* PROBLEM TO SOLVE
As you work through the listing, transcribe every line exactly as it reads.

[Opening DATA PROVIDED section]

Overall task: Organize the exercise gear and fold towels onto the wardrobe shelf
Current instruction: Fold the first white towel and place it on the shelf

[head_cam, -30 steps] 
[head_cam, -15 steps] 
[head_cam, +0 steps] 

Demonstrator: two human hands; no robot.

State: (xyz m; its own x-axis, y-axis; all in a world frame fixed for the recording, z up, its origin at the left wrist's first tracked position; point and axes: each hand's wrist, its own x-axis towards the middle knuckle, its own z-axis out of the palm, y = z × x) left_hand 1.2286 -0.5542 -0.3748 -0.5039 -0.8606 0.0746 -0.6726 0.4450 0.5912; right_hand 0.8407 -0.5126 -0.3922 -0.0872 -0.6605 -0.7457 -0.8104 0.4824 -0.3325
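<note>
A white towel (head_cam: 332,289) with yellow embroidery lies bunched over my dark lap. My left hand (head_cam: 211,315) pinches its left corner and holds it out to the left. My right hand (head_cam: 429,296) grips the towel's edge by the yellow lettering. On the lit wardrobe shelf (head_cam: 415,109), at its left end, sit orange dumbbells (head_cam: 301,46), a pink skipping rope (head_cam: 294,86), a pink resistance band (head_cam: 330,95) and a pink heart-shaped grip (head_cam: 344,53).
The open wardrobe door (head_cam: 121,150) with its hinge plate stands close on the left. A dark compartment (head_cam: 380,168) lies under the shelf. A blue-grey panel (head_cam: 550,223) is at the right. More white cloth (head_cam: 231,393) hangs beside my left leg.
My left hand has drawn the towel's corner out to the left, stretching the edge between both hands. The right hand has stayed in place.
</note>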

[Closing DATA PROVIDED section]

* RESPONSE BELOW
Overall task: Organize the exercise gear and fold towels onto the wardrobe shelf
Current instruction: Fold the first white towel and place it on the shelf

[head_cam, -30 steps] 
[head_cam, -15 steps] 
[head_cam, +0 steps] 

Demonstrator: two human hands; no robot.

State: (xyz m; its own x-axis, y-axis; all in a world frame fixed for the recording, z up, its origin at the left wrist's first tracked position; point and axes: each hand's wrist, its own x-axis towards the middle knuckle, its own z-axis out of the palm, y = z × x) left_hand 1.2286 -0.5542 -0.3748 -0.5039 -0.8606 0.0746 -0.6726 0.4450 0.5912; right_hand 0.8407 -0.5126 -0.3922 -0.0872 -0.6605 -0.7457 -0.8104 0.4824 -0.3325
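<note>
A white towel (head_cam: 332,289) with yellow embroidery lies bunched over my dark lap. My left hand (head_cam: 211,315) pinches its left corner and holds it out to the left. My right hand (head_cam: 429,296) grips the towel's edge by the yellow lettering. On the lit wardrobe shelf (head_cam: 415,109), at its left end, sit orange dumbbells (head_cam: 301,46), a pink skipping rope (head_cam: 294,86), a pink resistance band (head_cam: 330,95) and a pink heart-shaped grip (head_cam: 344,53).
The open wardrobe door (head_cam: 121,150) with its hinge plate stands close on the left. A dark compartment (head_cam: 380,168) lies under the shelf. A blue-grey panel (head_cam: 550,223) is at the right. More white cloth (head_cam: 231,393) hangs beside my left leg.
My left hand has drawn the towel's corner out to the left, stretching the edge between both hands. The right hand has stayed in place.
</note>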

The exercise is complete.